Econlit Keywords: N34, O15, O16, P10.
DOI: https://doi.org/10.7203/CIRIEC-E.113.24745
Abstract
In the complex 1970s, Sweden’s majority trade unions and the ruling Social Democratic Party designed and presented an economic project that, had it been implemented, could have challenged the very foundations of capitalism in that country: the wage-earners funds. The project, in its original version, constituted a step towards the socialization of capital through the gradual transfer of the means of production and management power of enterprises to the workers.

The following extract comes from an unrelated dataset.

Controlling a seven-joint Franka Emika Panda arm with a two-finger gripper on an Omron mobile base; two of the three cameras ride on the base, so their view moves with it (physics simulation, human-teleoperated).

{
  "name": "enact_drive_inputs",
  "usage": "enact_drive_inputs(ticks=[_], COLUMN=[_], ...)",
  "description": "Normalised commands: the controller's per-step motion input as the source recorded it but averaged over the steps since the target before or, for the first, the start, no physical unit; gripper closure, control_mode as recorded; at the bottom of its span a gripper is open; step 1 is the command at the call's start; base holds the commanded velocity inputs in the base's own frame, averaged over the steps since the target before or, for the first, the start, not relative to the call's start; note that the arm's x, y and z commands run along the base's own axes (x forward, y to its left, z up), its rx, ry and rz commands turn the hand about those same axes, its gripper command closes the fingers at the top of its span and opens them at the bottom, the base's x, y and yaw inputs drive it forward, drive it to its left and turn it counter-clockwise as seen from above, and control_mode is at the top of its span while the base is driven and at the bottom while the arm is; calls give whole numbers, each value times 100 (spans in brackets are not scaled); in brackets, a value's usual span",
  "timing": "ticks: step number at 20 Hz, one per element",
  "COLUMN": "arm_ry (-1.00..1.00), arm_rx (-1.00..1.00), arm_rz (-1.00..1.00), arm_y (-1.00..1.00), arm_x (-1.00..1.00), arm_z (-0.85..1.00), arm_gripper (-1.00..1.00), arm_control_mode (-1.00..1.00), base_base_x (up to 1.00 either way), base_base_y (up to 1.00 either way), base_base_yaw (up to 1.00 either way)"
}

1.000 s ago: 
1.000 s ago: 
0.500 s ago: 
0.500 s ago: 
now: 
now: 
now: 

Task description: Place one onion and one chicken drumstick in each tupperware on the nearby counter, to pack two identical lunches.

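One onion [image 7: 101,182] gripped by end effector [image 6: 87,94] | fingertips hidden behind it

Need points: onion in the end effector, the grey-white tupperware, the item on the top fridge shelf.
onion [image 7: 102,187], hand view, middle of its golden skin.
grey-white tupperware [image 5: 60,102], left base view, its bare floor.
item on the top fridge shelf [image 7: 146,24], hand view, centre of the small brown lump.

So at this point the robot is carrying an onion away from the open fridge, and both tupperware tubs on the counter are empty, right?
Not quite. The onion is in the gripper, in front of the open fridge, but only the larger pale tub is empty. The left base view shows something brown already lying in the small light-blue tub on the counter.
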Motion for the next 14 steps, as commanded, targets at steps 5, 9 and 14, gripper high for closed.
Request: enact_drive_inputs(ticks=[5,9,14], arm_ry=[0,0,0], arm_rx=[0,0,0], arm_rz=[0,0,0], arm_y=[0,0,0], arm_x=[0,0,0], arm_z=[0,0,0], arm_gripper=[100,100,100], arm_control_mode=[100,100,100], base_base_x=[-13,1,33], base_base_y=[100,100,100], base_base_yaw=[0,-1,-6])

This paper explains the history of this idea from the approach of the Marxist critique of political economy. The aim is to enrich the discussion by addressing four aspects: 1) the characteristics and the potential for relative radical economic, political and social change of the original project; 2) the subsequent political difficulties for its implementation derived from the rejection by capital and a fraction of social democracy itself; 3) the substantial differences between the original plan and the one that was finally implemented; 4) the actual functioning of the funds throughout the 1990s, their results and their final abolition.